Perasaan Seorang Abang




“Sudah lebih cantik dari Mbak Dera belum?”



Aku manggut manggut, sedikit membetulkan letak bros kecilnya yang miring.


‘‘Sudah cantik belum?’‘ dia menginterupsi.


Aku mengangguk.  Kembali memeriksa riasan wajah gadis di depanku, takut ketebalan make up.


‘‘Sudah pantes kan?’‘


Aku mengangguk lagi.


Semua orang sedang menunggu.


Mungkin juga harap harap cemas.


Aku memeluk gadis kecil ini, seseorang yang sebentar lagi akan dipersunting orang. Mungkin juga mulai besok kami tidak akan bertemu di meja makan. Mungkin saja, akan ada bulan bulan penuh kesepian yang harus kutelan demi melihatnya lebih bahagia.

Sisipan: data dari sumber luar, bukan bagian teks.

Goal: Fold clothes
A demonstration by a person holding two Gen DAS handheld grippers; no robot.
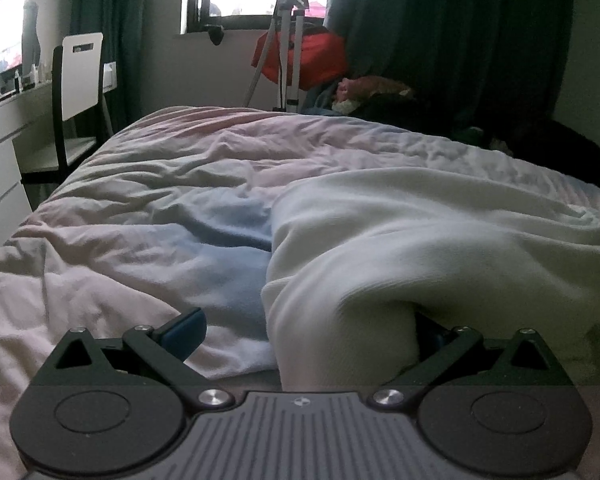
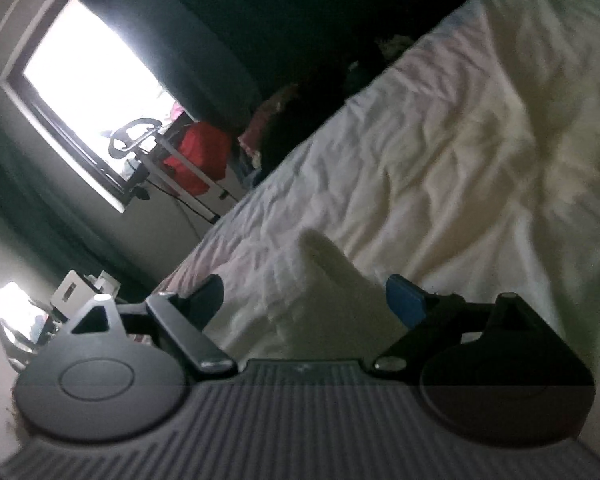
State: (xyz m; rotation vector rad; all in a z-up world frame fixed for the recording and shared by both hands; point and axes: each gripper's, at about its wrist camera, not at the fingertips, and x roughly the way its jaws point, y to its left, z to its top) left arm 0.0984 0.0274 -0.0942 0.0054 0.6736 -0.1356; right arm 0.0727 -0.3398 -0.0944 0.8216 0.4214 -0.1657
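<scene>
A white fleecy garment point(image 1: 420, 232) lies bunched on the right half of the bed's pale pink and blue duvet point(image 1: 140, 200). My left gripper point(image 1: 308, 324) stands open at the near edge. Its left blue pad point(image 1: 184, 328) is bare, while a fold of the garment droops over and hides the right finger. In the right wrist view the picture is rolled to one side. There my right gripper point(image 2: 306, 292) is open wide, and a ridge of the white garment point(image 2: 332, 292) rises between its fingers without being pinched. The duvet point(image 2: 460, 140) stretches beyond it.
A white chair point(image 1: 80, 76) and a white dresser point(image 1: 0, 152) stand left of the bed. Beyond the far edge are a tripod point(image 1: 288, 40), a red bag point(image 1: 320, 56), a heap of clothes point(image 1: 372, 92), dark curtains and a bright window point(image 2: 88, 88).
</scene>
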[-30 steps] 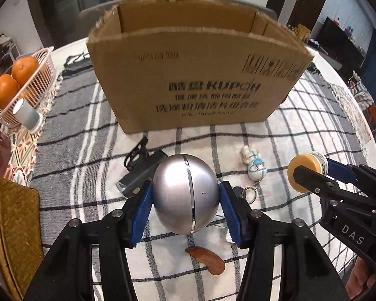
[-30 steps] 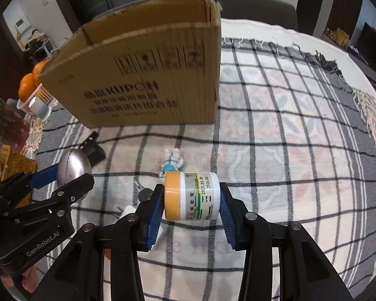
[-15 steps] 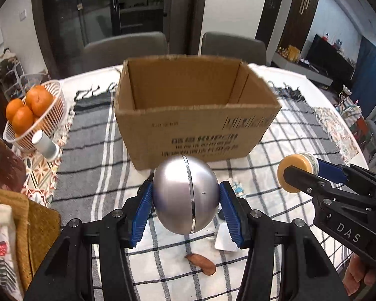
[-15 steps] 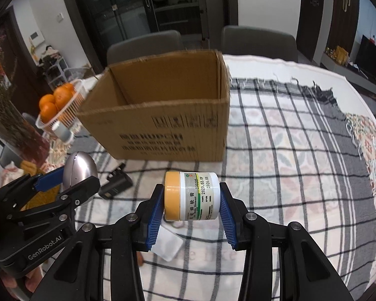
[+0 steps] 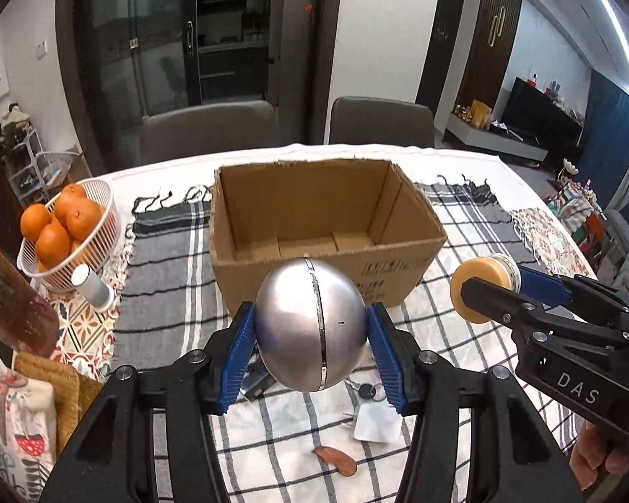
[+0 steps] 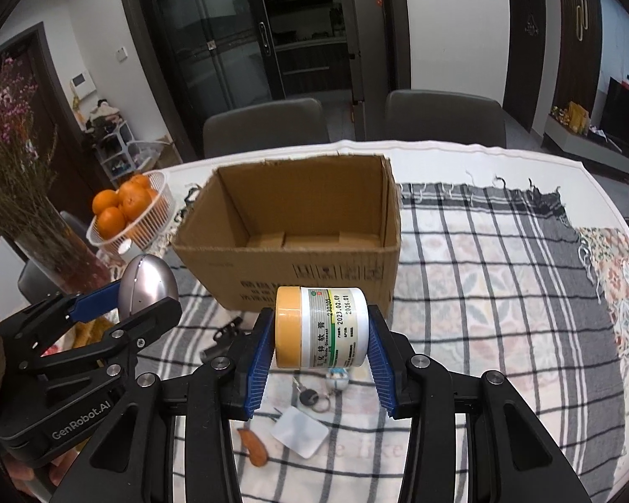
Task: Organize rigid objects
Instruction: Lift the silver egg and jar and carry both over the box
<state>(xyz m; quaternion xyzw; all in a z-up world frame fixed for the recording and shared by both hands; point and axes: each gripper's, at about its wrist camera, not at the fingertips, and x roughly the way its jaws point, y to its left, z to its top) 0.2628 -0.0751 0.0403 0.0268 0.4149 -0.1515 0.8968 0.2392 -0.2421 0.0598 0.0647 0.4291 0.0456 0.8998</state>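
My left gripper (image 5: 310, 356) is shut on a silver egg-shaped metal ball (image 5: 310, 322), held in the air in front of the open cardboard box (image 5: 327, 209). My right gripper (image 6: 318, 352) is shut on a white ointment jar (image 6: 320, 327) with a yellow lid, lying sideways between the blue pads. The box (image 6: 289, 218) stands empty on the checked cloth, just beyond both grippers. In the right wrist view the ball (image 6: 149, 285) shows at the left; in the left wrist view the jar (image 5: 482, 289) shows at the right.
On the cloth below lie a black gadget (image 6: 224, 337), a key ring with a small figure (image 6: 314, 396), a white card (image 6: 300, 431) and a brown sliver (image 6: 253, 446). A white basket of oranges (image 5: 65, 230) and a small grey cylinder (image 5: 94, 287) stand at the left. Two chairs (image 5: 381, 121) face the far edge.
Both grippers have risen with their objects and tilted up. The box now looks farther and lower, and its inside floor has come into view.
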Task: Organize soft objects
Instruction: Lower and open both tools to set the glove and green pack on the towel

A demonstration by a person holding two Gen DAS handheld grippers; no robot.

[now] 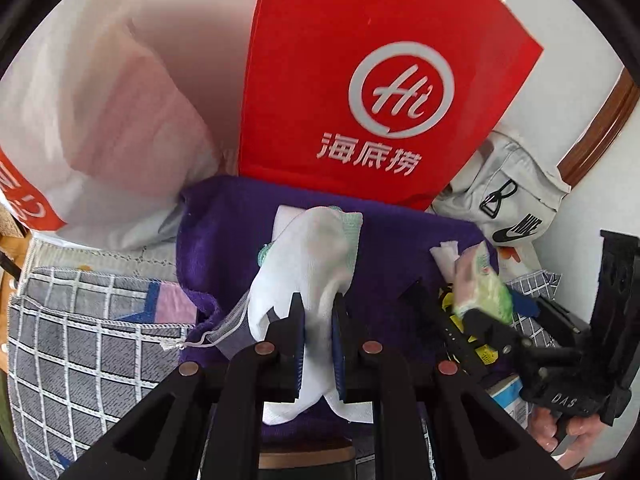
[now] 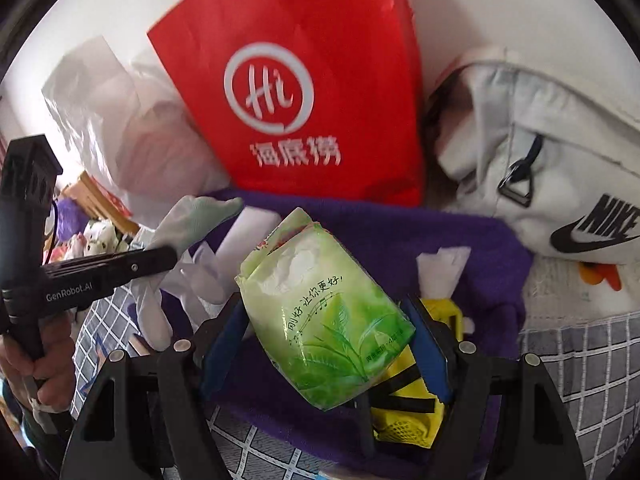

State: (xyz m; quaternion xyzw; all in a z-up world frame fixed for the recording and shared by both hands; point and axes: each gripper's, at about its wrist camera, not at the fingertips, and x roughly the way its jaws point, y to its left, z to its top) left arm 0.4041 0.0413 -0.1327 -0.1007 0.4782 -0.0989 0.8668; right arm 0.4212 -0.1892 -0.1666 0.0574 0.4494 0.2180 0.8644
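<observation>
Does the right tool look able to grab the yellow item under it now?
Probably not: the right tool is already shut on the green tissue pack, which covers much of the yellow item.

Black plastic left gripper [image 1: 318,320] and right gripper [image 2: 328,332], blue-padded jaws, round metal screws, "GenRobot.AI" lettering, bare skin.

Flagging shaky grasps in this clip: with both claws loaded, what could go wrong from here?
1. The left claw pinches the white sock only near one end; the long free part hangs over the purple towel and might snag or slip out.
2. The right claw holds the glossy green tissue pack tilted between its pads; the slick wrapper could slide out.
3. The claws work close together, so they may collide.
</observation>
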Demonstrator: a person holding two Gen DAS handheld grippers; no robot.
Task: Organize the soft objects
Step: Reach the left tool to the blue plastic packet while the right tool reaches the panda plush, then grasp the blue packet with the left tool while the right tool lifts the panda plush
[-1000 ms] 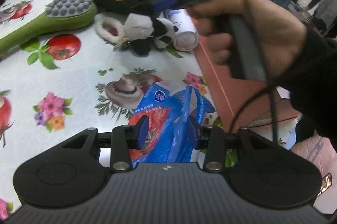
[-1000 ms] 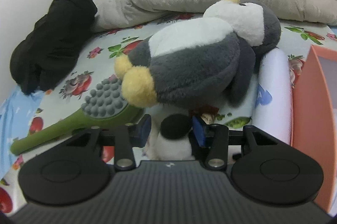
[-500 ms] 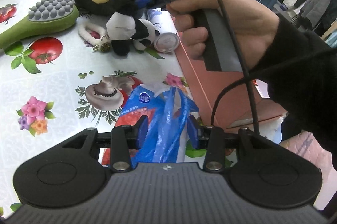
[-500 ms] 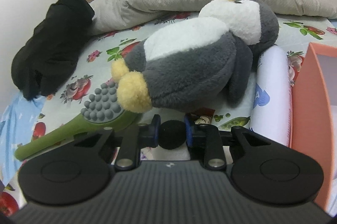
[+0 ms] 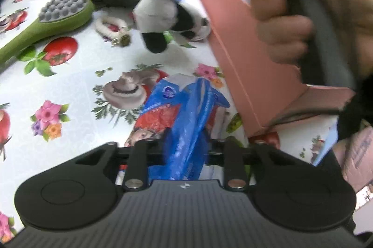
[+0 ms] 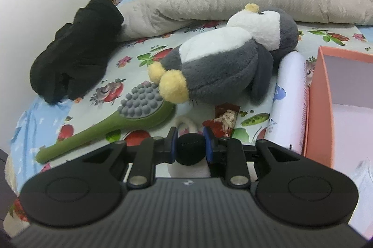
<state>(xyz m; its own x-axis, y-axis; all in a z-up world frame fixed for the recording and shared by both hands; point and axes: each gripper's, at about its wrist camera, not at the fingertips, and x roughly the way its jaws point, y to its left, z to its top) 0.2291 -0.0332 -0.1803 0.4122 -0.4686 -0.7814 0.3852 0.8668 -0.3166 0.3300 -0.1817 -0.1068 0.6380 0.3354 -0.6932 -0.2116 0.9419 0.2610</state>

Kusempatkan mengecup pipinya, dia membalas kemudian. Pelan kupasangkan cadar warna merah seperti yang dia mau. Aduhai, cantik nian adikku ini.


Puluhan pasang mata menangkap kami dari balik tirani. Dia genggam erat lenganku. Berjalan tertatih melewati banyak manusia yang menanti prosesi akad. Ada bahagia, ada pula yang larut dalam haru, ada yang diam diam telah bayak menumpahkan air mata, ada yang termenung mengingat hari hari yang lalu.


Gadisku, duduk manis di sebelah lelaki yang akan membawanya pergi setelah ini.



Selepas kata sah, air mataku tak henti berderai. Lumat sudah perasaanku, tumpah ruah, riuh bergemuruh segala yang ada di dalam dada.


Lelaki itu, semoga akan menjaga adik manisku baik baik.

-


Apa yang kalian pikirkan jika kalian memiliki adik perempuan?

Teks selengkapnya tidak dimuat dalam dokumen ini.